The NPEs (patent trolls) I've seen in the news are mostly run by lawyers and I
don't think they'd just back down from a lawsuit quietly. It's also pretty
hard to coordinate with the other people being sued.

That said, I don't think people should give up. Even if I don't think that one
idea would work, I agree that it's great to see people thinking about how to
cooperate on legal defenses. In particular, things like prior art searches
should be the same for everyone. So if you happen to know other people being
threatened, I think it really might make sense to work together to search for
prior art so that you don't all duplicate the same work.

------
monochromatic
It doesn't sound like any of these developers would have standing to sue. And
personal jurisdiction would be a problem too, if they're just suing wherever
they're located, instead of where the troll's located. If the troll is sure
that a court doesn't have personal jurisdiction, it'll just ignore the suit
(though of course there is some risk associated with that).

And when the article says:

> FYI - my definition of a troll is any party that intentionally misconstrues
> the claims of their patent to assert it against another. They don't have to
> be NPEs, all that is required is an intentional misconstruing of the claims.
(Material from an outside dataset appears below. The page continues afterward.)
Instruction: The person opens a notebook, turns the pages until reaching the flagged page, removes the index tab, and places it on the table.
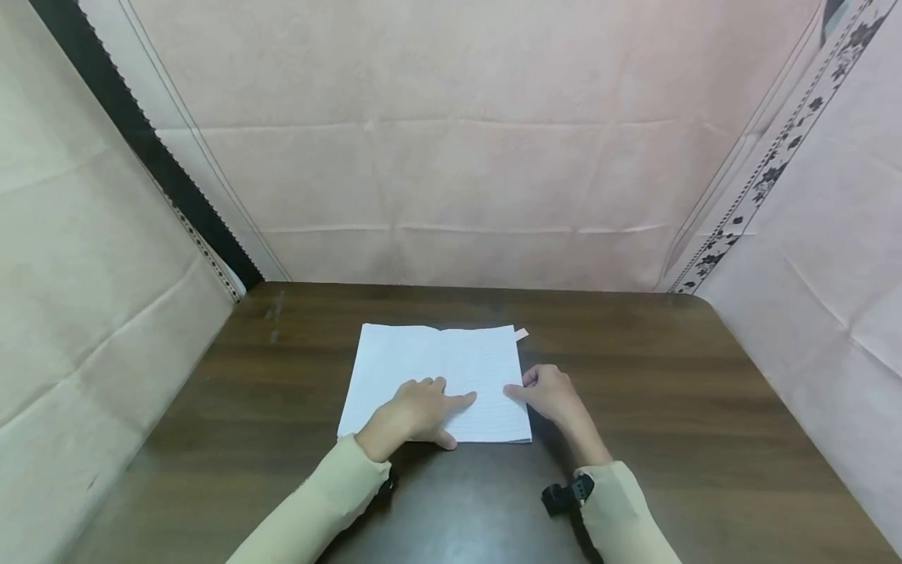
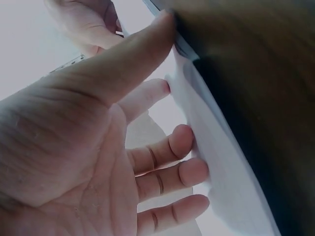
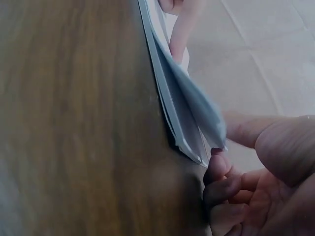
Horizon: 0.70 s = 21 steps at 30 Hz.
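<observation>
An open notebook (image 1: 486, 352) with lined white pages lies on the wooden table, a small pale tab (image 1: 521, 334) jutting from its upper right edge. My left hand (image 1: 416, 411) rests on the pages near the middle of the lower half, fingers spread and thumb at the bottom edge. At the right edge, my right hand (image 1: 553, 395) pinches some pages between thumb and fingers. The right wrist view shows those lifted pages (image 3: 199, 98) bowed up from the rest of the notebook, leaving a gap beneath. The left wrist view has the left fingertips (image 2: 194, 172) against the paper.
The brown wooden table (image 1: 247, 439) extends around the notebook on all sides. Pale cloth hangs behind it (image 1: 451, 180) and along both sides. A black device (image 1: 567, 495) is strapped to the right wrist.
</observation>
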Motion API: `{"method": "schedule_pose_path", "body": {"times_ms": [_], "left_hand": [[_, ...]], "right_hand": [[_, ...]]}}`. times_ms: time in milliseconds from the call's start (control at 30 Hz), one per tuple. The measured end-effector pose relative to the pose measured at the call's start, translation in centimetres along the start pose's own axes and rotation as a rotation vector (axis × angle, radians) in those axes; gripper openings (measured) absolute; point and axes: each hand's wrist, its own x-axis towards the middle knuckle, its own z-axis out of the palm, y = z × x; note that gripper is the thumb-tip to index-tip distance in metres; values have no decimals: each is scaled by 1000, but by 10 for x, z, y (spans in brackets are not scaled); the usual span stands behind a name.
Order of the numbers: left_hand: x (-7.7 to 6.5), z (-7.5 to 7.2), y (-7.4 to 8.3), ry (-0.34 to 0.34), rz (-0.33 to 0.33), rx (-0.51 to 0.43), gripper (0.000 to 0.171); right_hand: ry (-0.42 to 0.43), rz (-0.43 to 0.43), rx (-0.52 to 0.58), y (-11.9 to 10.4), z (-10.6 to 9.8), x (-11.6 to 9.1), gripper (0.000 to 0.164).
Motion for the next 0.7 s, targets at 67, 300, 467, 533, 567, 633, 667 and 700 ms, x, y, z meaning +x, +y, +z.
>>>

You know he doesn't know what he's talking about. This is not a definition of
a troll that _anyone_ uses.

tl;dr: Back to the drawing board.

------
madamepsychosis
This sounds like unionisation. Not exactly a new idea? On the other hand,
maybe the internet can provide alternatives to union.Or has this already been
done?

------
micheljansen
So it is basically a legal DDOS? There is probably a legal way out of that
then.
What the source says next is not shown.